Creating Depth Using 3-D

Surface 1.0 SP1

True 3-D uses rendered three-dimensional geometries in real time. This technique enables you to create Microsoft Surface applications that incorporate realistic rotation of cubes, spheres, custom 3-D models, and so on. While you can author 3-D in XAML and deliver it by using WPF, that approach can affect the Surface hardware and performance. True 3-D is best created and delivered by using Microsoft XNA, the core Microsoft 3-D and gaming engine.

True 3-D offers many opportunities for interface innovation, but use caution when you design 3-D controls. 3-D controls for objects on a two-dimensional, touchable surface can confuse users. The details of a real 3-D object (such as lighting, rendering, and specular highlights) can add unnecessary complexity to most content or data. You should not use 3-D when you create controls, because users might have difficulty reading any text or labels on the 3-D surfaces. All this complexity can create an intensely spatial 3-D experience that distracts from its simplicity and uniqueness.

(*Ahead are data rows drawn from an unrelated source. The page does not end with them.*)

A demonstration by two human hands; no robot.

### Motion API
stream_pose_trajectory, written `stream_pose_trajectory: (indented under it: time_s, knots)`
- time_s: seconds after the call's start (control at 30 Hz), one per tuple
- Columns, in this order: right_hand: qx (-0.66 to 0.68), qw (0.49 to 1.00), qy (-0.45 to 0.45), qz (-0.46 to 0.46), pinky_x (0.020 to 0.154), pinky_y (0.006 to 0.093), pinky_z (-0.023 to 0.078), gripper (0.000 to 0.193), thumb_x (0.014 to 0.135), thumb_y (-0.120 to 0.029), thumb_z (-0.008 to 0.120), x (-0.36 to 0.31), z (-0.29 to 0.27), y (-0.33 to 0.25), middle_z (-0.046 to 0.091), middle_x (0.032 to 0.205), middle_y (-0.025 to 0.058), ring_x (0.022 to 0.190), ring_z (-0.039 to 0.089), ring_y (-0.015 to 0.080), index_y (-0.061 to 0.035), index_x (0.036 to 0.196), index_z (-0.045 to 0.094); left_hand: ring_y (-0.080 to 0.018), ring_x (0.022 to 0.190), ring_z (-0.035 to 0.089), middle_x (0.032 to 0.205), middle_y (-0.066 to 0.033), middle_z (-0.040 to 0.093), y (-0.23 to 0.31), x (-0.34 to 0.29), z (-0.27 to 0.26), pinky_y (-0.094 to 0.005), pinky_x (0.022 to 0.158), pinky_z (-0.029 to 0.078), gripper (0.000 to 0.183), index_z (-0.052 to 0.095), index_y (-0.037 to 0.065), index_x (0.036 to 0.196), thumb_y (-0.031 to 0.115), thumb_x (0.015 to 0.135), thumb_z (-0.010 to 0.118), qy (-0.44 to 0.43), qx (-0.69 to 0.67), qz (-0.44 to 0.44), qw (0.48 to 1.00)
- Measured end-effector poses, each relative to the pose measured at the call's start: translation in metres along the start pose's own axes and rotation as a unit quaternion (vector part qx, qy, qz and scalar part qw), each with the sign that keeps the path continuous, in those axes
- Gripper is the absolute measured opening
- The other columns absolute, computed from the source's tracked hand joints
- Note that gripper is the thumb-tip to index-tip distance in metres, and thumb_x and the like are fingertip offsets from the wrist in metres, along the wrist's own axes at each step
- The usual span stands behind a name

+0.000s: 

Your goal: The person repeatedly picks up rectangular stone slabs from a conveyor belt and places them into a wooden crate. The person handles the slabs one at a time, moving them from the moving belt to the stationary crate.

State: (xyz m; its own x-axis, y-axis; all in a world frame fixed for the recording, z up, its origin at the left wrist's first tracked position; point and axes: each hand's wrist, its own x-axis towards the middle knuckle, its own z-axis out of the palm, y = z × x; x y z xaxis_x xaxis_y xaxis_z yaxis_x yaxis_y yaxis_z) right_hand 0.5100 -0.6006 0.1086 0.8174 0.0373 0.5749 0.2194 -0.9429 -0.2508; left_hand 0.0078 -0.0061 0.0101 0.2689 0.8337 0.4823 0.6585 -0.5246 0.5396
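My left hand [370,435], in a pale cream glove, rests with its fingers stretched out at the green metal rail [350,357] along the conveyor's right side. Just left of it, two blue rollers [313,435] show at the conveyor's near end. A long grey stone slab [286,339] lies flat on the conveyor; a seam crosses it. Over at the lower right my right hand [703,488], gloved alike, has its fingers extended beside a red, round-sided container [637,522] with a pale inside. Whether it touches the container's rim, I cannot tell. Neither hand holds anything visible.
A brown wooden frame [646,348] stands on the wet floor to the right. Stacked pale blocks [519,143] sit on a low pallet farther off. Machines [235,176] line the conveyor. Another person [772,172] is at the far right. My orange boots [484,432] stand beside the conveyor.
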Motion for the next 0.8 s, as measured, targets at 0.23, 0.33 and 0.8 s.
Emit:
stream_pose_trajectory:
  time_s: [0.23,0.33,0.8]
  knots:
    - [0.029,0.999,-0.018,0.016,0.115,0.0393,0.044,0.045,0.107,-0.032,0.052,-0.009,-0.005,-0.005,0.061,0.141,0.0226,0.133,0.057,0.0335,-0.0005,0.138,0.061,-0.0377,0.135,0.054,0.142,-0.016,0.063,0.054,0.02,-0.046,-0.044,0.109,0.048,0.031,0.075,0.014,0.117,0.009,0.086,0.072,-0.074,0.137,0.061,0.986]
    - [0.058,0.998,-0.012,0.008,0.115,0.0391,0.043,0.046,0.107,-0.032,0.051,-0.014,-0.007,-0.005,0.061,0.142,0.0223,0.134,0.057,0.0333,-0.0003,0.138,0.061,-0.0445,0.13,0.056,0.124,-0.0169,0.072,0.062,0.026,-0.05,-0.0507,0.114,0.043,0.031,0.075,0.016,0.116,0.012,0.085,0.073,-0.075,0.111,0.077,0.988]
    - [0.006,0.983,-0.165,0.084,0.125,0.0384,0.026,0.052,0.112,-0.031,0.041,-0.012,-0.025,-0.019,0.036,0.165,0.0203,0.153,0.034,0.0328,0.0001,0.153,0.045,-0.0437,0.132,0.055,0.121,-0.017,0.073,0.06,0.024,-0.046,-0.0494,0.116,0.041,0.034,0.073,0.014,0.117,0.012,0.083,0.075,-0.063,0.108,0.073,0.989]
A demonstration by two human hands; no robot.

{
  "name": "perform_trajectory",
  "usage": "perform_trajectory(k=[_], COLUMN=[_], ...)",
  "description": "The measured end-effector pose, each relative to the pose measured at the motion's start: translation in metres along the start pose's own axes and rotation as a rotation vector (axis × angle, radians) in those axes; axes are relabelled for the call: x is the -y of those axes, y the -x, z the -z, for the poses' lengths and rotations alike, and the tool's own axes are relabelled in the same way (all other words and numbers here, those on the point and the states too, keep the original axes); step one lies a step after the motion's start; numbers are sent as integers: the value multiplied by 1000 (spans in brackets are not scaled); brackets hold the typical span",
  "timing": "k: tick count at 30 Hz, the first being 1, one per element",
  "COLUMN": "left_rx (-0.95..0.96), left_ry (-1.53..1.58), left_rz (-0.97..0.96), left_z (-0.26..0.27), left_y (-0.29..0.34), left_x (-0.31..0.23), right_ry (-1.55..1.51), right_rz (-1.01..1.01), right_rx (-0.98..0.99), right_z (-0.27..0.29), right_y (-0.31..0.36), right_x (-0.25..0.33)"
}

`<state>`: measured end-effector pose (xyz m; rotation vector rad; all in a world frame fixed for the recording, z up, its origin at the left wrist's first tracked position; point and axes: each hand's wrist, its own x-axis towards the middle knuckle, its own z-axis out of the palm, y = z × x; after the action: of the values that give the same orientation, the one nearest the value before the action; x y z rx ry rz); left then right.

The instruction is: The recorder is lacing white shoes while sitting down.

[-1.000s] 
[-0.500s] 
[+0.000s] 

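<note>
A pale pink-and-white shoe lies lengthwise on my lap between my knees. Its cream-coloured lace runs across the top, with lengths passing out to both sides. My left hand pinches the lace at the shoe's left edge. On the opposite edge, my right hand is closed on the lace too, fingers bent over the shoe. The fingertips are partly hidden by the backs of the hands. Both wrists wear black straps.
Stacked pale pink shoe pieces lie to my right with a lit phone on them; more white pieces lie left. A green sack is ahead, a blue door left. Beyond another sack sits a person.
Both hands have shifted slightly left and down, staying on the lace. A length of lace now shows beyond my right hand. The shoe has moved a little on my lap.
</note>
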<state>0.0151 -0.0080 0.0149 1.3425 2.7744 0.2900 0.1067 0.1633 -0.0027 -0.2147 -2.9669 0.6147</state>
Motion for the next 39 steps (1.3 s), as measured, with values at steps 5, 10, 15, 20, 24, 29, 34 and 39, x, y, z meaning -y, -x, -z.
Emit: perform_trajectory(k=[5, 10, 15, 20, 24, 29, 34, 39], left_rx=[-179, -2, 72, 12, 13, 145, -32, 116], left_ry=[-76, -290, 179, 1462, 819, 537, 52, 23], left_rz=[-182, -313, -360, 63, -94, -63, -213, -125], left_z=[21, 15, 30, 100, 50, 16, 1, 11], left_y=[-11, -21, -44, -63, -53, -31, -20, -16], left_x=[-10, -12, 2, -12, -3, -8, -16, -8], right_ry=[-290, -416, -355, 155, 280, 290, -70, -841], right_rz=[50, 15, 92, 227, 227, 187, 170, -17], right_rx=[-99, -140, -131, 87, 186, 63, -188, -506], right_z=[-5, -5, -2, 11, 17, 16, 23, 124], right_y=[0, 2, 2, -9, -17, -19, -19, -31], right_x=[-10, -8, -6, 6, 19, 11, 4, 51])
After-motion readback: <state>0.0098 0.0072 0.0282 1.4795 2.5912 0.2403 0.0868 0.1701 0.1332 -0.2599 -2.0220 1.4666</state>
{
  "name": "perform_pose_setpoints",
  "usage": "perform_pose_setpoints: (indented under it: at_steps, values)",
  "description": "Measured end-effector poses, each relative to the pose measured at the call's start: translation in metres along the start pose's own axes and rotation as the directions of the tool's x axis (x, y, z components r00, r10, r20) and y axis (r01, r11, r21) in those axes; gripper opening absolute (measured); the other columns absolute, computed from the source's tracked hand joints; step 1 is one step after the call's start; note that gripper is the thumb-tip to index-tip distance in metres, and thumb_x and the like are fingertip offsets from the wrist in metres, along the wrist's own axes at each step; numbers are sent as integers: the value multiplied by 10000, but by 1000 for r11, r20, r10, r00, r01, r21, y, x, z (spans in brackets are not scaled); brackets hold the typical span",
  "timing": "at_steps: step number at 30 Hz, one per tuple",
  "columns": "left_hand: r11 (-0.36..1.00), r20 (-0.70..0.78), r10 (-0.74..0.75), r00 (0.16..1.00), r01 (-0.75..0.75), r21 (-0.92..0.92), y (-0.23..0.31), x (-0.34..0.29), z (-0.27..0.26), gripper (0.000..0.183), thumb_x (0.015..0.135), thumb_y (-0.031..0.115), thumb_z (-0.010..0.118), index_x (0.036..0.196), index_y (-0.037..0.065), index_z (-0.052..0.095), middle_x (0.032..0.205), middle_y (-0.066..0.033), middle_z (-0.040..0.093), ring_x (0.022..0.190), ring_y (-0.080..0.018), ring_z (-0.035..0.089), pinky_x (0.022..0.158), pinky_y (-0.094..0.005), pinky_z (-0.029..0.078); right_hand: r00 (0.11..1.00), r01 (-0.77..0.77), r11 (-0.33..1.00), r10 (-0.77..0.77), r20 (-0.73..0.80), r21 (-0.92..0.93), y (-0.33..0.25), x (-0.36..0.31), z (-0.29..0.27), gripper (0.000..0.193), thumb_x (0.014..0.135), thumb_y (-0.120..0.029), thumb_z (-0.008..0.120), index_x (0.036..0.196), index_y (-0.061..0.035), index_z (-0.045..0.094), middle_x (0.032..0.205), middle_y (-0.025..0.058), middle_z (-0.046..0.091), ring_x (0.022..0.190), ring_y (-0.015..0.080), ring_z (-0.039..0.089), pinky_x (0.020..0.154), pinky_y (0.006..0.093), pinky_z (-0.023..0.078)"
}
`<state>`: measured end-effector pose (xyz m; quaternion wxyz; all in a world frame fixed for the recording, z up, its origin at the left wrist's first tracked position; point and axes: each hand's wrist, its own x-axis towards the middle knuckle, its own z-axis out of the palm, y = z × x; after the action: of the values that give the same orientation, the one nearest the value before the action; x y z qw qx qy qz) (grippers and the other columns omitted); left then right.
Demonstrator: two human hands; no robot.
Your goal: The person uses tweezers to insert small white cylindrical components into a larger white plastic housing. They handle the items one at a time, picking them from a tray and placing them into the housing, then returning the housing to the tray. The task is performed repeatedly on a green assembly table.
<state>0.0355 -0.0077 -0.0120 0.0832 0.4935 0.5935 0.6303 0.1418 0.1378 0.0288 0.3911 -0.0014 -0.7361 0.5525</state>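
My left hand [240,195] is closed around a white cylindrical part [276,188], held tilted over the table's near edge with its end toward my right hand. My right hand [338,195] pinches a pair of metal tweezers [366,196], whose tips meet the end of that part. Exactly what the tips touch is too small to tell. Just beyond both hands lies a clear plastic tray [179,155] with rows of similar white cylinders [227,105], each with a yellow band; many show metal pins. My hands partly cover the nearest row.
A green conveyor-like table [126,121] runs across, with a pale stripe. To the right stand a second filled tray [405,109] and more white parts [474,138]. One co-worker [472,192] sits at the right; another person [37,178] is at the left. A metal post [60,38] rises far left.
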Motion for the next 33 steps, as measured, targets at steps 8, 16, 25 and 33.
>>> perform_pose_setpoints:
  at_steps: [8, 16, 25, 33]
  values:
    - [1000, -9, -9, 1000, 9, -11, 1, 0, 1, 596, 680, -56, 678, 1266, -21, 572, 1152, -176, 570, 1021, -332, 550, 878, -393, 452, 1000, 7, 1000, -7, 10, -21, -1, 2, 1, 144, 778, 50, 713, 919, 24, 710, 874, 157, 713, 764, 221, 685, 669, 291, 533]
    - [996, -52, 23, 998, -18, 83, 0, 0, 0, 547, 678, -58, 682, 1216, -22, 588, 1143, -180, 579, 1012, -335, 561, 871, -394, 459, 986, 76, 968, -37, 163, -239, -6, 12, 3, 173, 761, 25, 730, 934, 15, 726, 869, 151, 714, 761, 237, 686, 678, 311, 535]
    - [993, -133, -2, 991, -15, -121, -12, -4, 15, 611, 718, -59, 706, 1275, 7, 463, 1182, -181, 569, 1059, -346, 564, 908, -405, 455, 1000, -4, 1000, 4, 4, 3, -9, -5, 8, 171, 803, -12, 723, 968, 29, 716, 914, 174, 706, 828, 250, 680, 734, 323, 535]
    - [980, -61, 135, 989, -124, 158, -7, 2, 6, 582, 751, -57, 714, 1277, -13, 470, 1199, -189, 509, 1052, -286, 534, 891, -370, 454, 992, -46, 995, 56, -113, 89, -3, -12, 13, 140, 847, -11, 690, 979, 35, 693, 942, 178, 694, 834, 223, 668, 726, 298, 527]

Reserve truly 3-D spaces for intensely immersive interactions and motion, not to call attention to realistically rendered visual design elements themselves. For example, a continuously zooming interface (maps or Microsoft Bing Maps are excellent examples) uses extreme amounts of 3-D space for users to interact and establish a sense of spatial memory and context, but the interface uses virtually no 3-D-rendered interface elements. Use depth as a virtual space through which to guide users instead of as a means to describe on-screen objects.

Using Depth Techniques



  • Use depth to show priority, order, or focus between objects.

  • Keep apparent depth somewhat shallow, not “deep” below the Surface screen.

  • Use depth within controls and content to delineate discrete touchable regions and help users anticipate what results their gestures might produce.


  • Carefully consider true 3-D and its use. Is it appropriate or vital? If so, innovate, but consider its programming complexities and runtime performance limitations.

  • Be aware of which depth techniques require large amounts of computational resources, and maintain a high level of responsiveness in application.